Once my husband and I had a discussion on R-films with a prim and proper lady. This was at the time everybody and his cousin was judging Michael Jackson. We rented Mystic River and explained the film to our son. We saw it and discussed what happened. The Ph.D. wanna be was horrified. It was okay for the kid to watch Alien because it is fiction -- get that? -- but Mystic River?
So, it's okay for the Net Knitting Circle never to have said a word about how my son was attacked, or offered solidarity to us, or the parents of the six never to have sent their apologies, even if anonymously. This was only violence, after all, six ganging on a kid at one in the morning, pelting him with eggs, mayo and maple syrup, and leaving him alone, after a short car chase. Who could have been driving these two cars?
My son is as American as une tarte aux pommes e bananas. We don't know to this day why he was singled out in tenth grade, no longer a freshman. He is the melting pot: from his father's side: France, Belgium, Martinique. From my side: Russia, Greece, Brazil and Portugal. He was born in Santa Monica, I was born in New York City. My dad in Penn.
When I went to live in Rio de Janeiro, Brazil was becoming an industrial giant.
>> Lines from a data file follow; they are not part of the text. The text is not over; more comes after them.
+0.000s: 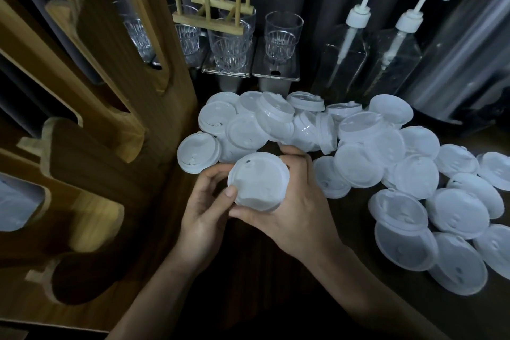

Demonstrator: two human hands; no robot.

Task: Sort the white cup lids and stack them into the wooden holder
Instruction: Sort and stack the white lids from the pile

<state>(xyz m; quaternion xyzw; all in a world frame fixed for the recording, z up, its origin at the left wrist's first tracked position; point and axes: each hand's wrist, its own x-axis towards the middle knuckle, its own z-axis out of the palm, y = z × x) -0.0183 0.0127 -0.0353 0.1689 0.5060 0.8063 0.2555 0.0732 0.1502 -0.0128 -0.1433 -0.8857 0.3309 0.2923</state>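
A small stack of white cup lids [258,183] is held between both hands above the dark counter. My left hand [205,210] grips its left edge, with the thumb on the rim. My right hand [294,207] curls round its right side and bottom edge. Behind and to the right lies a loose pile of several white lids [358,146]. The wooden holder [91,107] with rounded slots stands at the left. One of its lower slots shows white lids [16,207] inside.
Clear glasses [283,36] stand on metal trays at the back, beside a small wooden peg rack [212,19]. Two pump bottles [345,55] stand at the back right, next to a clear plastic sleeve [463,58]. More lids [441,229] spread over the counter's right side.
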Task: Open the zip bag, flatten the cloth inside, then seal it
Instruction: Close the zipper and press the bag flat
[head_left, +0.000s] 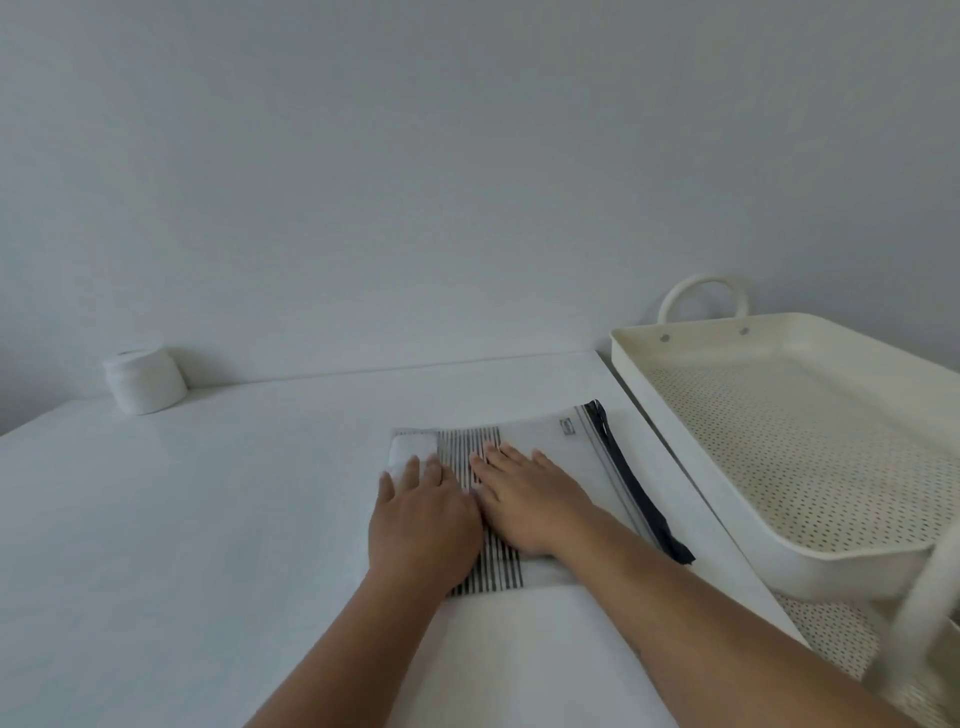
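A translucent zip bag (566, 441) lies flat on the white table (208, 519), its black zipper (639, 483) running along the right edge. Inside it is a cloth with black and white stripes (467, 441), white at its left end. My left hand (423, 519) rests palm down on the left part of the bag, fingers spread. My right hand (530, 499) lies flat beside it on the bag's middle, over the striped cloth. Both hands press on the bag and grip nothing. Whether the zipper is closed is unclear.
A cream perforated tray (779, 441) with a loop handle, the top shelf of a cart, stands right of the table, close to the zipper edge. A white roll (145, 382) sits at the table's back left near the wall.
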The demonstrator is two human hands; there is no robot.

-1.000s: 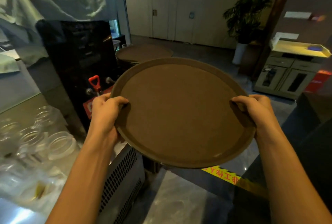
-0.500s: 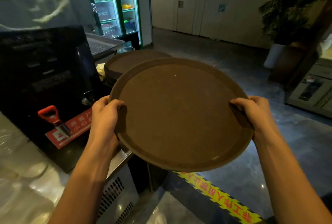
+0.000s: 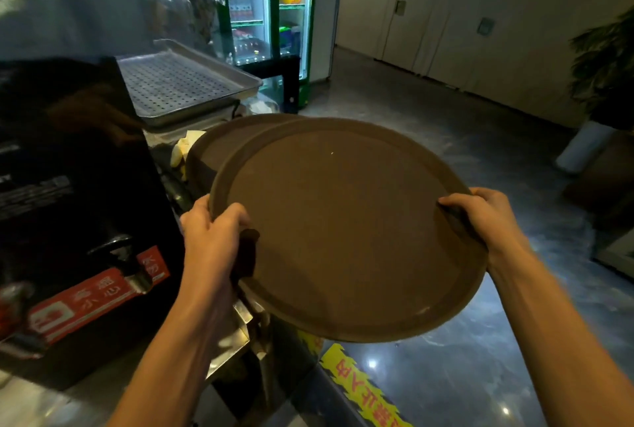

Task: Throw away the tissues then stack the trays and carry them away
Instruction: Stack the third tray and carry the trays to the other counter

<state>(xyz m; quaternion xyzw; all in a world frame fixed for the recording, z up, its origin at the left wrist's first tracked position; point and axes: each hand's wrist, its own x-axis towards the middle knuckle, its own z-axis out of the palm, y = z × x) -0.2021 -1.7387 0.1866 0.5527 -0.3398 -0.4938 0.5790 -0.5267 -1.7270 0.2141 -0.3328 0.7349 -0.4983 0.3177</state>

I got used to hearing the "Yankee go home" chant along with "Gringa." Never in my life would I have expected my son to be a victim of ethnic prejudice in his own country. "Don't be so French," some told him.
In 2006, in this hip and kewl town by the ocean, in California, in a public school, it is very hard to fathom how narrow-minded people can be passing judgment on others because of issues John F. Kennedy and Lyndon Johnson had hoped to erase with the Civil Rights Act: color, national origin, race, sex, all these differences that make us more interesting, differences which, after we die, go into ashes and dust.
I hope the issues pending a decision of the Supremes are seen in a more democratic light, and I mean going along with the cornerstone 1954 decision Brown v. Board of Education (Topeka), which found inherent lack of equality in education in the USA then because the kids had to choose a school according to their race.
Many believe the people of color have received enough in this country. Even Brazilians, paradoxically brown in their majority, feel quotas for the poor African-descent folks to be unfair. There will never be reparation enough for those who were forced to board slave ships centuries ago, those whose ancestors hanged from trees, those who ate chitlins and pig tail and ears, the left overs of the left overs.
There will never be reparation for those who were separated from their families at auctions of human flesh. There will never be reparation for the urban people of color whose values have been corrupted by drugs or crime when they should have been in school learning.
As for all kids, they shouldn't be learning this bull of being ashamed of their bodies, but pride in achivement. Pride in being part of one race: the human race, which puts me to shame, at times. To better days, a good link from NPR on the present cases the Supremes are looking at: Seattle and Louisville.
And the Supremes are really busy; next is the legality of the NSA activities.